- Directions -
Nothing but the lines from the start of the entries through the line holding "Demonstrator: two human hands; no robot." is to be repeated, exactly and with pictures excluded.

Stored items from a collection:

+---+

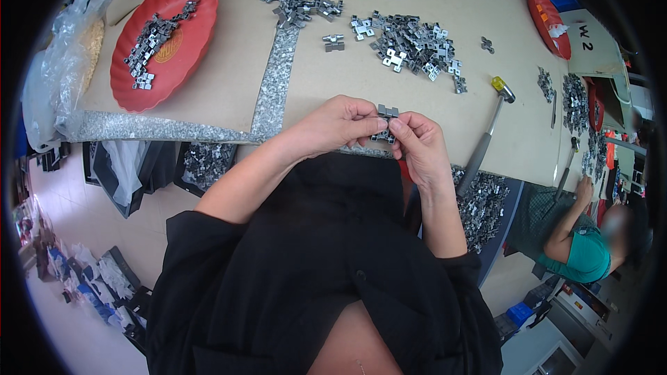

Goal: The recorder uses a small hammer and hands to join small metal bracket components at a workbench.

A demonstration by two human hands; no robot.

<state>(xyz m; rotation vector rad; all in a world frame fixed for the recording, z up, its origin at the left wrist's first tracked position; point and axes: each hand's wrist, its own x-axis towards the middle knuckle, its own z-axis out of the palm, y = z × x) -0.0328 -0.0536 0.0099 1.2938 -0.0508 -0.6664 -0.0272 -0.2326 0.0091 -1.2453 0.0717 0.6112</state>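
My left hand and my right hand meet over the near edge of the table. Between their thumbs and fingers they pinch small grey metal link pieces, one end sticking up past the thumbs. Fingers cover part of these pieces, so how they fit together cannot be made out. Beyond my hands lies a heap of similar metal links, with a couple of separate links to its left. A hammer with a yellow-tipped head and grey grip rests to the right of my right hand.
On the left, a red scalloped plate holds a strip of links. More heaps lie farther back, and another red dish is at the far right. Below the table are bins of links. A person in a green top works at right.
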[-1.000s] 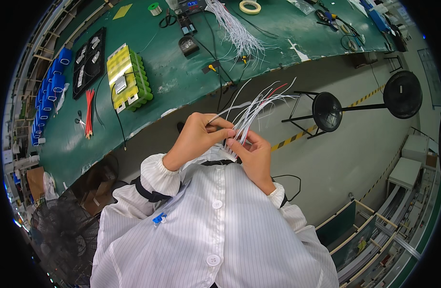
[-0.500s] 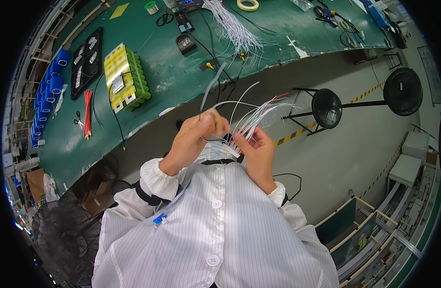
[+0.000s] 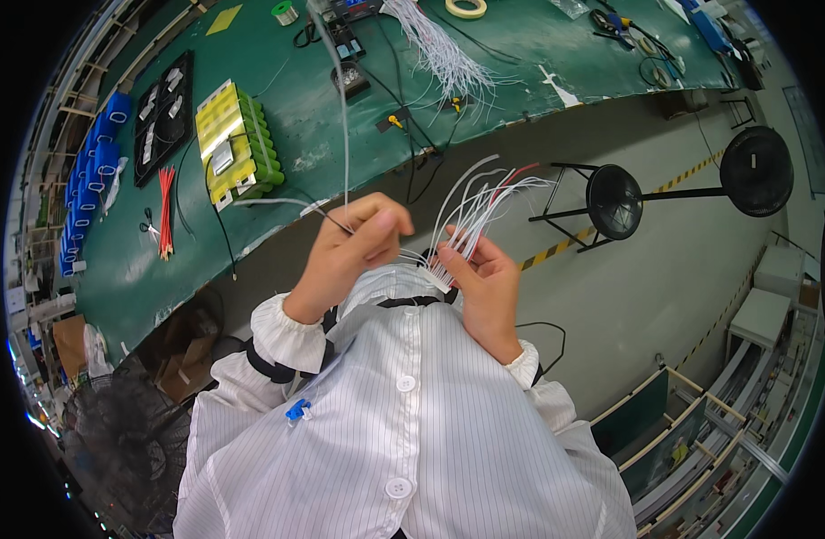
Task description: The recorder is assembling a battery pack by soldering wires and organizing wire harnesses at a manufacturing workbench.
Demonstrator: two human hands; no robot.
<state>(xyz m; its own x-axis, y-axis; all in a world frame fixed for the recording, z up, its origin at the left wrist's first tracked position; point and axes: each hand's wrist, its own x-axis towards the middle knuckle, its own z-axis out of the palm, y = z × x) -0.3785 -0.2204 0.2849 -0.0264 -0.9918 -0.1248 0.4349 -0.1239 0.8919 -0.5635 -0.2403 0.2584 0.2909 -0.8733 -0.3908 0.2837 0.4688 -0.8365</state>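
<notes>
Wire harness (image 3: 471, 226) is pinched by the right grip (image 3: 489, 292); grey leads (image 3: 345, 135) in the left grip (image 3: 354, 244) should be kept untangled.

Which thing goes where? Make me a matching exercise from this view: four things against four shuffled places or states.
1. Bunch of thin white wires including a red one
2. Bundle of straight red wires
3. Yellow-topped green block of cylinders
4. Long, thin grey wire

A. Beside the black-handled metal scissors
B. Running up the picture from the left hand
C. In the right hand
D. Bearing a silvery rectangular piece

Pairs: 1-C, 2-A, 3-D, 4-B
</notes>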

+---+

- Result of this exercise -
Goal: The recorder uses a small hammer and hands to join small metal bracket components at a workbench.

A demonstration by two human hands; no robot.

<state>(xyz m; rotation vector rad; all in a world frame fixed for the recording, z up, its origin at the left wrist's first tracked position; point and axes: each hand's wrist, its own x-axis towards the middle knuckle, its own z-axis out of the palm, y = z × x) -0.0328 -0.0536 0.0099 1.2938 -0.0508 -0.6664 -0.0272 -0.2326 0.0091 -1.2453 0.0717 0.6112</state>
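My left hand and my right hand meet over the near edge of the table. Between their thumbs and fingers they pinch small grey metal link pieces, one end sticking up past the thumbs. Fingers cover part of these pieces, so how they fit together cannot be made out. Beyond my hands lies a heap of similar metal links, with a couple of separate links to its left. A hammer with a yellow-tipped head and grey grip rests to the right of my right hand.
On the left, a red scalloped plate holds a strip of links. More heaps lie farther back, and another red dish is at the far right. Below the table are bins of links. A person in a green top works at right.
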[-1.000s] 
[-0.500s] 
[+0.000s] 
Task description: The recorder is assembling a battery pack by soldering wires and organizing wire harnesses at a manufacturing workbench.
Demonstrator: two human hands; no robot.

Output is complete for this exercise.